Le discours masculiniste antiféministe
Francis Dupuis-Déri articule sa présentation autour d’extraits de livres écrits par des masculinistes
antiféministes. Ainsi, dans La cause des hommes, Patrick Guillaud soulève que le problème actuel des
hommes réside, entre autres, dans le fait que dès qu’une femme investit un emploi traditionnellement
masculin, les hommes ne peuvent plus y trouver de référence. Il devient un modèle strictement
féminin. Cette situation déstabiliserait le bon développement des hommes en les privant de modèles.
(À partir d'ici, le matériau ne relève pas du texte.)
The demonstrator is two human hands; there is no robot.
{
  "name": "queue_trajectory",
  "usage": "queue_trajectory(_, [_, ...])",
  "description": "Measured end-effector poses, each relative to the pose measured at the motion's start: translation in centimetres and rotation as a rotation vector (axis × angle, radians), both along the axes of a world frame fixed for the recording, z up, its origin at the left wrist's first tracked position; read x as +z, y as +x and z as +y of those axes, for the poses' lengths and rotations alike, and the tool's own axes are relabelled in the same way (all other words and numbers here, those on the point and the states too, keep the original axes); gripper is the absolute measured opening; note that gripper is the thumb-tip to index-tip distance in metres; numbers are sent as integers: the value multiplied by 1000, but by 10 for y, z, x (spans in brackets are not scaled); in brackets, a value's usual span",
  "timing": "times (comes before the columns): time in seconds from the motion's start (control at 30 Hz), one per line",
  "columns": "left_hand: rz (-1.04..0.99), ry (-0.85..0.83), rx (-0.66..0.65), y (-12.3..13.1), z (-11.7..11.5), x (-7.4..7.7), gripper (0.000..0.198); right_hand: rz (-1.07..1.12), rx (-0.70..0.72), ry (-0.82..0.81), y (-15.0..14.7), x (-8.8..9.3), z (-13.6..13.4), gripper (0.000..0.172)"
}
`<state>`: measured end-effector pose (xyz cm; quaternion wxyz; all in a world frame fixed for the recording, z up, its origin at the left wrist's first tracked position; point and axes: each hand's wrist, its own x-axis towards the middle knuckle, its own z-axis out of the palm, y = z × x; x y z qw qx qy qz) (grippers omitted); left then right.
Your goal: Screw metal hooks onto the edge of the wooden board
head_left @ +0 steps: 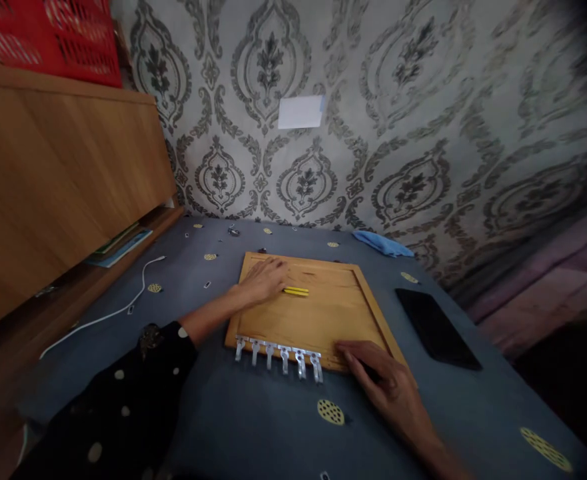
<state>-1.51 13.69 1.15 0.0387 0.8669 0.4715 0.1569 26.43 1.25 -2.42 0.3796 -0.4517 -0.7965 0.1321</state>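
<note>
L hand [264,280]: on far L part of wood board [333,317], fingers bent, at L end of yellow tool [297,291]; can't tell if gripped.
R hand [387,375]: near R corner of board, fingers half-curled, thumb apart; hold unclear.
Board: flat on grey cloth [253,427].
Metal clips [286,361]: row along board's near edge, L of R hand.
Blk tablet [438,328]: R of board, apart.
</note>
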Motion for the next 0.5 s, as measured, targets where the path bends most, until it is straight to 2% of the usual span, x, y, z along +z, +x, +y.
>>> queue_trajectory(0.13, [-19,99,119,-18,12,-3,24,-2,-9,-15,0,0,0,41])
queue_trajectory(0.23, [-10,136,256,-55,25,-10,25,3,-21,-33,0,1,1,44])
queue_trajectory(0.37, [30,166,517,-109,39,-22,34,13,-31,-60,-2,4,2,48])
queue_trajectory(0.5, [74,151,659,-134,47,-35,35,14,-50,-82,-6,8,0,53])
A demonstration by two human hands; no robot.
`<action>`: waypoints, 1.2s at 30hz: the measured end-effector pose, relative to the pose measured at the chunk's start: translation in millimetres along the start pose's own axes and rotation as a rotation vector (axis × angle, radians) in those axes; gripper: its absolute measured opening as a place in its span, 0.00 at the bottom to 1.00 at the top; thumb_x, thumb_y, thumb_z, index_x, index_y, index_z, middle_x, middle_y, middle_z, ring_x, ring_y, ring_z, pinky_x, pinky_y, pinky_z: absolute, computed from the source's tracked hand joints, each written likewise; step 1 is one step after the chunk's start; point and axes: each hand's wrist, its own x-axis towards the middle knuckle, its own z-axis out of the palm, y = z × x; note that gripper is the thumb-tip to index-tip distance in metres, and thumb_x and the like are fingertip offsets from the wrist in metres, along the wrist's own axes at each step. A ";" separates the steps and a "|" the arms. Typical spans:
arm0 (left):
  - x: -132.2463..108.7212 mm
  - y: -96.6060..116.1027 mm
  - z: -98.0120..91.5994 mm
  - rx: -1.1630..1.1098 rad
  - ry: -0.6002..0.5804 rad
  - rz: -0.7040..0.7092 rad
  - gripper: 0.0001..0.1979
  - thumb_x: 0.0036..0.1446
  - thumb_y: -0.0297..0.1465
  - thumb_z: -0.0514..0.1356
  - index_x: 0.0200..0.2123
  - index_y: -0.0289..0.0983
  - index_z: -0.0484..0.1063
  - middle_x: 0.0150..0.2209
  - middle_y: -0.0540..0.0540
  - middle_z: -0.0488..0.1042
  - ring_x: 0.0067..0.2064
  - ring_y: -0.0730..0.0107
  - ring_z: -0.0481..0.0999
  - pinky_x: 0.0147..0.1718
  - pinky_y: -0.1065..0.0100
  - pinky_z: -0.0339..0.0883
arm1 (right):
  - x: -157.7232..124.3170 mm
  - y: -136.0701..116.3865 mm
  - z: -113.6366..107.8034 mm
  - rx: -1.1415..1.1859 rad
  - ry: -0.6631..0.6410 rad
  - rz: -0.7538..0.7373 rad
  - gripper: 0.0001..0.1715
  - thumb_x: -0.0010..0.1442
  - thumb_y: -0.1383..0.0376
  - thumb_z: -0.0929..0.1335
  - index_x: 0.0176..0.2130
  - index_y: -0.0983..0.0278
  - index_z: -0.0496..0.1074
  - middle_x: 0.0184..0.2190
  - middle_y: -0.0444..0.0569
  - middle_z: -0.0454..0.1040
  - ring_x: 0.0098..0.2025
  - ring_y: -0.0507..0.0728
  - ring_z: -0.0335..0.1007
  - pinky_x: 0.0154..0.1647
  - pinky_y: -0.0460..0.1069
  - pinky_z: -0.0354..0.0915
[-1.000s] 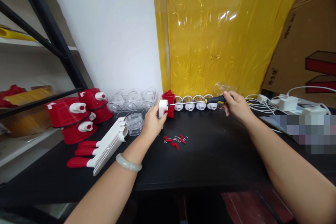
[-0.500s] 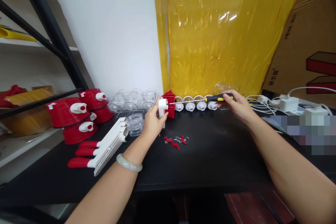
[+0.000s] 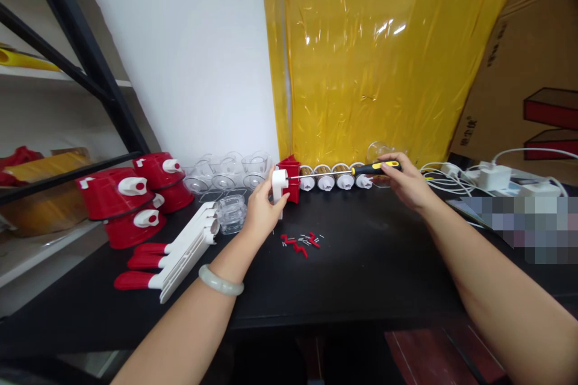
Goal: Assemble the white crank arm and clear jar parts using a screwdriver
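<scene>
My left hand point(image 3: 265, 204) grips a white plastic part point(image 3: 279, 180) upright above the table. Closed round the black and yellow handle of a screwdriver point(image 3: 372, 168) is my right hand point(image 3: 403, 180). The screwdriver lies nearly level, its long shaft pointing left, and its tip meets the white part's right side. Whether a screw sits at the tip is too small to tell. Behind the white part stands a red plastic piece point(image 3: 292, 177). Small red levers point(image 3: 300, 249) and several thin screws point(image 3: 304, 241) lie on the table below my hands.
On the left are red housings point(image 3: 120, 189) with white knobs and white parts with red handles point(image 3: 187, 252). Clear plastic cups point(image 3: 232, 171) and white-ended cylinders point(image 3: 326, 180) line the back of the black table point(image 3: 352, 289). White chargers and cables point(image 3: 494, 177) lie at right.
The screwdriver handle and my right hand have shifted very slightly, with the handle turned a little in my fingers. My left hand keeps its hold on the white part. The whole view has drifted slightly.
</scene>
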 end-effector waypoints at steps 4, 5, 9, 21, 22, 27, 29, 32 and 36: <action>-0.4 -2.9 0.8 -0.015 0.006 0.004 0.35 0.55 0.29 0.64 0.65 0.38 0.61 0.49 0.40 0.77 0.45 0.59 0.77 0.49 0.59 0.71 | -2.7 -6.8 -1.7 -0.152 -0.035 -0.022 0.23 0.52 0.45 0.72 0.38 0.58 0.68 0.30 0.46 0.77 0.31 0.59 0.77 0.37 0.54 0.72; -0.7 -3.5 1.2 -0.009 0.001 0.006 0.35 0.55 0.29 0.64 0.65 0.38 0.61 0.49 0.40 0.77 0.45 0.59 0.77 0.49 0.59 0.71 | -3.5 -9.1 -1.9 -0.183 -0.036 -0.030 0.23 0.53 0.44 0.71 0.35 0.59 0.68 0.26 0.45 0.76 0.29 0.58 0.76 0.36 0.54 0.71; -2.3 -3.0 2.9 -0.021 -0.028 0.010 0.35 0.55 0.30 0.64 0.66 0.38 0.60 0.47 0.40 0.77 0.43 0.59 0.77 0.43 0.61 0.72 | -5.6 -14.9 -2.3 -0.362 0.016 0.002 0.26 0.58 0.42 0.66 0.24 0.59 0.64 0.12 0.42 0.66 0.17 0.54 0.64 0.26 0.50 0.64; -1.2 -0.4 1.3 0.006 0.013 0.035 0.36 0.55 0.31 0.65 0.66 0.38 0.60 0.46 0.41 0.77 0.44 0.59 0.77 0.47 0.60 0.71 | 0.8 -1.3 1.7 0.056 -0.023 0.038 0.21 0.51 0.51 0.72 0.39 0.56 0.65 0.36 0.44 0.75 0.34 0.57 0.77 0.38 0.55 0.74; -1.0 -0.8 0.9 0.007 0.017 0.035 0.36 0.55 0.30 0.65 0.66 0.38 0.60 0.47 0.41 0.77 0.45 0.59 0.77 0.48 0.60 0.71 | -0.2 -3.0 1.7 0.053 -0.031 0.037 0.22 0.50 0.48 0.73 0.39 0.56 0.65 0.34 0.44 0.75 0.33 0.57 0.77 0.38 0.55 0.73; -1.2 -0.7 0.5 0.011 -0.009 0.034 0.36 0.56 0.31 0.65 0.66 0.38 0.59 0.47 0.41 0.77 0.43 0.61 0.76 0.46 0.60 0.72 | -3.7 -11.3 -1.1 -0.138 -0.068 0.020 0.26 0.54 0.40 0.68 0.30 0.58 0.64 0.15 0.40 0.67 0.19 0.54 0.67 0.26 0.51 0.67; -1.6 0.7 0.9 0.004 -0.019 0.042 0.36 0.56 0.32 0.65 0.66 0.37 0.59 0.46 0.40 0.77 0.43 0.60 0.76 0.43 0.62 0.73 | -3.8 -12.3 -1.8 -0.259 -0.033 0.043 0.28 0.58 0.39 0.65 0.26 0.59 0.63 0.11 0.40 0.62 0.15 0.53 0.61 0.21 0.50 0.62; -2.0 3.8 1.0 -0.002 -0.004 0.052 0.35 0.56 0.32 0.65 0.66 0.38 0.60 0.46 0.41 0.76 0.43 0.61 0.75 0.39 0.65 0.73 | -2.2 -10.7 -0.3 -0.303 0.067 0.070 0.28 0.58 0.40 0.64 0.25 0.60 0.64 0.13 0.42 0.64 0.16 0.53 0.63 0.21 0.50 0.63; -2.2 5.7 0.3 -0.005 0.002 0.047 0.35 0.56 0.32 0.65 0.66 0.39 0.59 0.46 0.42 0.75 0.43 0.62 0.75 0.39 0.65 0.74 | 0.8 -6.5 3.0 0.023 0.070 0.052 0.19 0.52 0.48 0.71 0.36 0.57 0.66 0.34 0.45 0.76 0.34 0.57 0.77 0.32 0.52 0.73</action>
En restant à un niveau psychologique, le discours masculiniste dépolitise le débat. La solution qu’ils
proposent n’est ni politique ni économique. Elle consiste à réaffirmer l’ancienne identité masculine
plutôt que d’appeler à un changement des pratiques actuelles. Cela se traduit, par exemple, à travers
la « psychopop » dans la même veine que Les hommes viennent de Mars et les femmes de Vénus, appelant à
des rôles bien distincts entre hommes et femmes.
Francis Dupuis-Déri appelle « mouvement musculiniste » toutes ces analyses qui soutiennent une
remasculinisation de la société. Yvon Dallaire par exemple, s’inscrit dans ce mouvement quand il
cherche à revaloriser les organes génitaux masculins. Son raisonnement s’énonce comme suit :
l’homme est prédisposé à la pénétration, c’est pourquoi il réalise des découvertes et tend à vouloir
explorer l’univers.
Enfin, l’idée que les hommes n’ont pas accès aux mêmes services que les femmes, sur laquelle
s’appuient les revendications des groupes masculinistes antiféministes, constitue une illusion. Les
hommes bénéficient en effet de plus de services à tous les niveaux. Francis Dupuis-Déri conclut que
le problème vient des masculinistes et non pas des féministes.